Environ 50 % des étudiants au doctorat abandonnent avant l'obtention de leur diplôme. Face à ce constat, David Litalien et Frédéric Guay, professeurs à la Faculté des sciences de l'éducation de l'Université Laval, ont distingué quatre profils de motivation liés à la persévérance au 3e cycle.
«Souvent, l'idée qu'on se fait d'un étudiant au doctorat, c'est quelqu'un qui est animé d'une passion, qui est très curieux par rapport à son sujet de recherche et qui veut en apprendre plus. On pense que ce sont ces raisons qui le motivent à poursuivre ses études. Mais quand on regarde les profils, ce n'est pas tout à fait ça qu'on observe», rapporte Frédéric Guay.
Les profils et la persévérance
En analysant les parcours de 2266 doctorants, les chercheurs ont observé que les motivations et les raisons étaient variables et pouvaient être regroupés selon quatre profils.
«Les étudiants qui correspondent à l'idée qu'on se fait d'un doctorant, animé d'un vif intérêt et d'un investissement personnel, ne comptent que pour 21 % de notre échantillon», note le professeur Guay. Ces personnes font partie du profil hautement autodéterminé. On y retrouve deux fois plus de femmes que d'hommes, soit 28 % et 14 % respectivement, contrairement aux trois autres profils, qui sont plus balancés.
Le deuxième profil, désigné comme identifié, regroupe des personnes qui accordent une grande importance à leurs études, sans toutefois être passionnées par leur recherche.
Les étudiants du troisième profil, introjecté, vont poursuivre leurs études doctorales à cause d'une source de pression interne ou externe. «On remarque que les étudiants dans ce profil sont poussés par le prestige que confère le diplôme doctoral. Ils souhaitent bien paraître dans leur entourage», souligne Frédéric Guay, précisant que ce profil représente 34 % de l'échantillon.
Le quatrième profil, faiblement autodéterminé, correspond aux étudiants qui semblent complètement désengagés de leurs études doctorales et compte pour environ 23 %.
Conformément aux attentes des chercheurs, le profil hautement autodéterminé montrait une meilleure persévérance, une plus grande satisfaction à l'égard des études et des intentions d'abandon plus faibles, suivi successivement par les profils identifié, introjecté et faiblement autodéterminé.
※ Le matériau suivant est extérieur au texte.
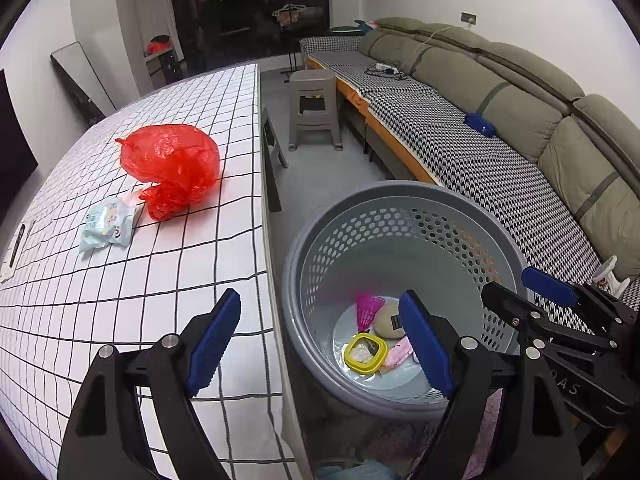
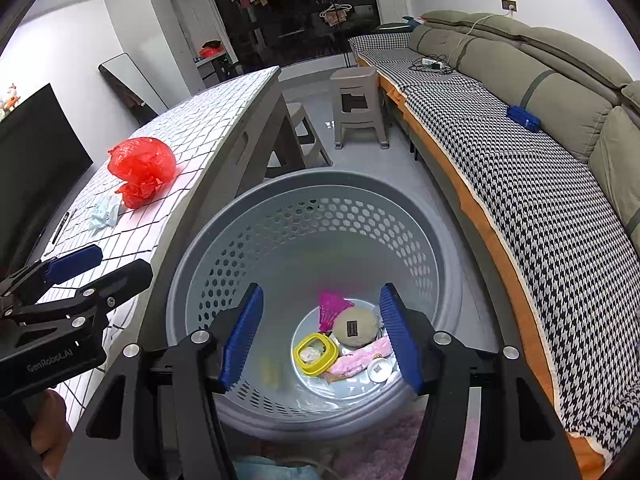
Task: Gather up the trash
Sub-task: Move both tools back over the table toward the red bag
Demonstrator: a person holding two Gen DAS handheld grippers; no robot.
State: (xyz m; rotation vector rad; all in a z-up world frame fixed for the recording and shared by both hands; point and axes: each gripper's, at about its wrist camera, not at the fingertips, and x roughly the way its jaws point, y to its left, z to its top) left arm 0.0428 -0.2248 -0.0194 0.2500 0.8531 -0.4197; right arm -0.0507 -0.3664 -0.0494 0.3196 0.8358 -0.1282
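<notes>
Both the left gripper (image 1: 320, 344) and right gripper (image 2: 320, 340) hang apart and empty over the grey basket (image 2: 224, 232), which holds several scraps. At ten o'clock, the red plastic bag (image 1: 172, 168) and wet-wipe packet (image 1: 106, 230) remain on the table (image 1: 120, 320).

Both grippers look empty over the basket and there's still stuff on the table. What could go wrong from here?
1. The red bag is puffy and crumpled; a pinch on loose film may slip, or drag the wipes pack touching it.
2. The left gripper and right gripper hang close together by the basket, so a careless reach could knock them together.
3. A drop near the basket rim could land on the floor.
</notes>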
Les effets du contexte d'études
Le profil doctoral est non seulement lié à la personne, mais aussi lié au contexte dans lequel elle se développe. «Si un étudiant arrive motivé dans son projet et qu'il se retrouve dans un climat propice, le profil va être positif. Mais si le contexte est défavorable, il peut passer du profil hautement autodéterminé à faiblement autodéterminé», soutient Frédéric Guay.
Qu'est-ce qui fait qu'un contexte est propice ou non favorable au développement? Selon les chercheurs, trois besoins psychologiques doivent être comblés. «L'étudiant doit se sentir compétent, avec une rétroaction adéquate qui lui permet de progresser. Il doit se sentir autonome, en étant capable d'exercer des choix dans son projet. Il doit aussi sentir de l'appartenance, en tissant des liens avec son directeur de thèse, le personnel facultaire et les autres étudiants», énumère le professeur Guay.
Selon lui, si on crée un contexte parfait dans lequel les trois besoins sont satisfaits, les étudiants devraient se développer à leur plein potentiel. «C'est comme un arbre, il a besoin de nutriments, d'eau et de lumière pour grandir», illustre-t-il.
Un suivi à long terme
Dans l'étude, les chercheurs voient leurs résultats comme une photo prise durant un moment bien particulier du parcours doctoral des étudiants. Ils aimeraient maintenant suivre des cohortes d'étudiants à long terme. «Ça nous permettrait de déterminer quels sont les obstacles et les difficultés auxquels les doctorants font face», soutient Frédéric Guay. Ils pourraient aussi étudier le phénomène de «je-fais-tout-sauf-ma-thèse» observé dans la littérature pour comprendre pourquoi les doctorants abandonnent si près du but.
Quels sont les freins et les leviers de la persévérance? Est-ce un manque de soutien, un programme mal adapté? Cela fait partie des questions qui animent les deux professeurs pour la suite.
L'étude a été publiée dans la revue scientifique Contemporary Educational Psychology. Les signataires sont David Litalien, István Tóth-Király, Frédéric Guay et Alexandre J. S. Morin.